┌────────

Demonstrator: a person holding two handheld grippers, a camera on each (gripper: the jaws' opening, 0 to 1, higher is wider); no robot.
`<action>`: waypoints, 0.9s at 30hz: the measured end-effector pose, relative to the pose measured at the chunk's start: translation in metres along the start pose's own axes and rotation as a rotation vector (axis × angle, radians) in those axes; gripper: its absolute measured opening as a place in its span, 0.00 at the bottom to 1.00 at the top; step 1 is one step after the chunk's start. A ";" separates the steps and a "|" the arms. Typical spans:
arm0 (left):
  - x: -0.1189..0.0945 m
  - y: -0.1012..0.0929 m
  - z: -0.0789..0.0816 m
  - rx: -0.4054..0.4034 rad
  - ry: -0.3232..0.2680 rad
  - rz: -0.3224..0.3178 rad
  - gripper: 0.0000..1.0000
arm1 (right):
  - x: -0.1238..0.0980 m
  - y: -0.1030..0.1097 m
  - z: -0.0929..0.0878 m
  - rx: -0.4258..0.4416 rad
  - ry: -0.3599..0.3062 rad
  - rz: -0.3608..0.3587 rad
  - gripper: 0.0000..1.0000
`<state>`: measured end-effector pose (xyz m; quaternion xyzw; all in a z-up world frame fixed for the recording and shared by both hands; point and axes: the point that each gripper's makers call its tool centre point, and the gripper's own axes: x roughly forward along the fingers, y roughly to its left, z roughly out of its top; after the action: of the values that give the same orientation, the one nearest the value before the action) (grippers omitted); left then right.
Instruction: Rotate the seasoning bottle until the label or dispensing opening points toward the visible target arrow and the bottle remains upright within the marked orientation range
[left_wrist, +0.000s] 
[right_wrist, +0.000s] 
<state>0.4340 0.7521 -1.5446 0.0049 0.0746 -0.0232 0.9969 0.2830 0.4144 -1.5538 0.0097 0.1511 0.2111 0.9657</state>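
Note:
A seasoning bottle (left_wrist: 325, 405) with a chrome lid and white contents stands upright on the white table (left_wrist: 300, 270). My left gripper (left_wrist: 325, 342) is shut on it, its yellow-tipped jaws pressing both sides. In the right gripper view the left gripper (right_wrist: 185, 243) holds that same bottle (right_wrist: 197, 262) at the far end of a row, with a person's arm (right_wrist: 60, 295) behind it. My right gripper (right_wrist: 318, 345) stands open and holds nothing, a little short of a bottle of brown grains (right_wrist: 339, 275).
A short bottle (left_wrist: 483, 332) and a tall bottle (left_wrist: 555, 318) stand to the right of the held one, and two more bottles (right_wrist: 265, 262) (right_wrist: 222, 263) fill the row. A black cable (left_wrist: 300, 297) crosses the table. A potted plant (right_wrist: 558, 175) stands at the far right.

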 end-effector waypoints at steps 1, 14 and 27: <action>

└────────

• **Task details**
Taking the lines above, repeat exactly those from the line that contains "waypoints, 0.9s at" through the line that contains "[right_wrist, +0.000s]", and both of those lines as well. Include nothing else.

• **Expected answer**
`<action>`: waypoints, 0.9s at 30hz: the measured end-effector pose, relative to the pose measured at the chunk's start: translation in metres along the start pose's own axes and rotation as a rotation vector (axis × angle, radians) in those axes; gripper: its absolute measured opening as a place in its span, 0.00 at the bottom to 1.00 at the top; step 1 is one step after the chunk's start. A ";" separates the steps and a "|" the arms. Typical spans:
arm0 (left):
  - x: -0.1189..0.0945 m
  - y: -0.1012..0.0929 m
  - z: -0.0789..0.0816 m
  - rx: -0.4054..0.4034 rad
  - ry: -0.3232..0.2680 rad
  - rz: -0.3224..0.3178 rad
  - gripper: 0.0000..1.0000
arm1 (right):
  - x: -0.1238..0.0980 m
  - y: -0.1030..0.1097 m
  - z: -0.0929..0.0878 m
  - rx: -0.4258..0.4416 rad
  - ry: -0.3599..0.3062 rad
  - rz: -0.3608..0.3587 rad
  - gripper: 0.0000..1.0000
`<state>`: measured end-effector pose (xyz m; quaternion xyzw; all in a z-up world frame fixed for the recording and shared by both hands; point and axes: the point that each gripper's makers call its tool centre point, and the gripper's own axes: x roughly forward along the fingers, y roughly to its left, z roughly out of its top; after the action: of the values that give the same orientation, the one nearest the value before the action) (grippers omitted); left then right.
Instruction: Rotate the seasoning bottle until the label or dispensing opening points toward the visible target arrow and the bottle remains upright within the marked orientation range
[left_wrist, +0.000s] 
[right_wrist, +0.000s] 

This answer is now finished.